### Your assignment
Exclude the pictures and repeat all of the data exactly.

::::::::::

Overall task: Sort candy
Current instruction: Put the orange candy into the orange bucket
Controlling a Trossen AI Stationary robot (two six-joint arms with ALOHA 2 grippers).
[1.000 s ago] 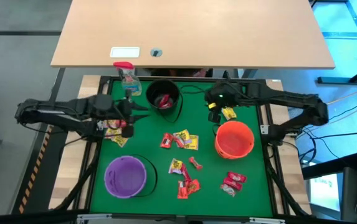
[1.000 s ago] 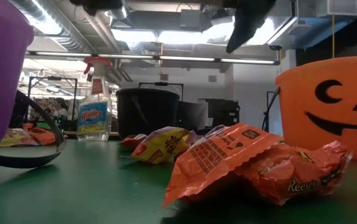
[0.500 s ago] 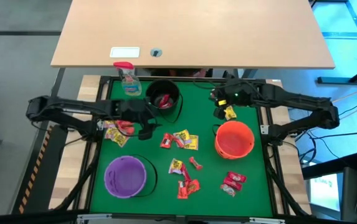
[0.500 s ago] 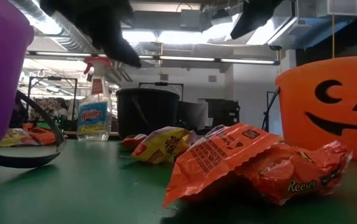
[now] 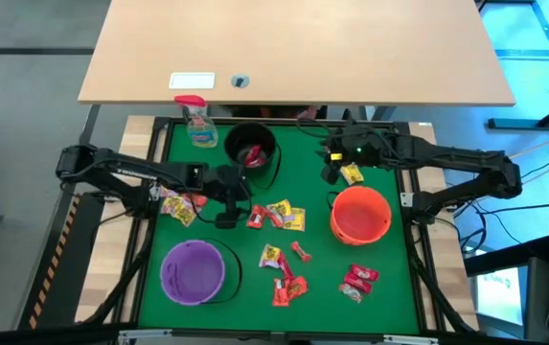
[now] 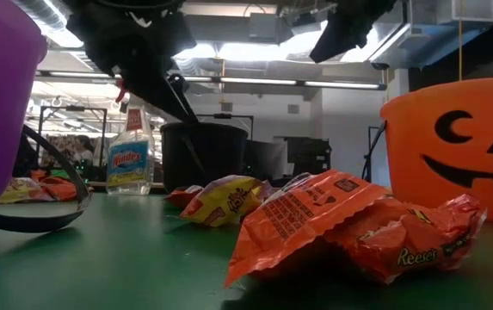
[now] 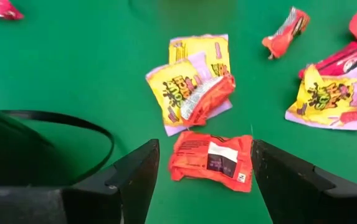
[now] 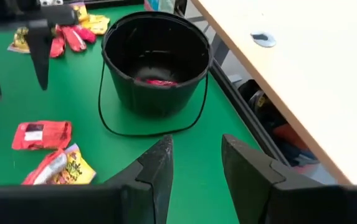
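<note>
I am holding my left pincer (image 7: 204,180) wide open and empty above a flat shiny red wrapped candy packet (image 7: 211,160) lying on the green counter (image 7: 72,68), beside the black plastic bucket (image 5: 252,150). Judged step: lining up a pick. Next I am needing to descend squarely and close on that packet only. My right pincer (image 8: 195,163) is waiting half-open, empty, near the same bucket.

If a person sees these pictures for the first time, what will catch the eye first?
Probably the three buckets on the green mat: orange bucket at right, purple bucket front left, black bucket at back. Bright candy lies scattered between them, and the open left gripper hovers over an orange-red packet.
</note>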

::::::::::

### Reply
Overall task: Sort candy
Current instruction: Put the orange candy into the orange bucket
Controlling a Trossen AI Stationary robot (two six-joint arms with ALOHA 2 grippers).
[1.000 s ago] 
[1.000 s ago] 
[0.500 s ago] 
[0.500 s ago] 
[now] 
[now] 
[now] 
[now] 
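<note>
I am holding my left pincer (image 7: 204,180) wide open and empty above a flat shiny red wrapped candy packet (image 7: 211,160) lying on the green counter (image 7: 72,68), beside the black plastic bucket (image 5: 252,150). Judged step: lining up a pick. Next I am needing to descend squarely and close on that packet only. My right pincer (image 8: 195,163) is waiting half-open, empty, near the same bucket.

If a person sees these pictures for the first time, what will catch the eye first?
Probably the three buckets on the green mat: orange bucket at right, purple bucket front left, black bucket at back. Bright candy lies scattered between them, and the open left gripper hovers over an orange-red packet.
</note>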

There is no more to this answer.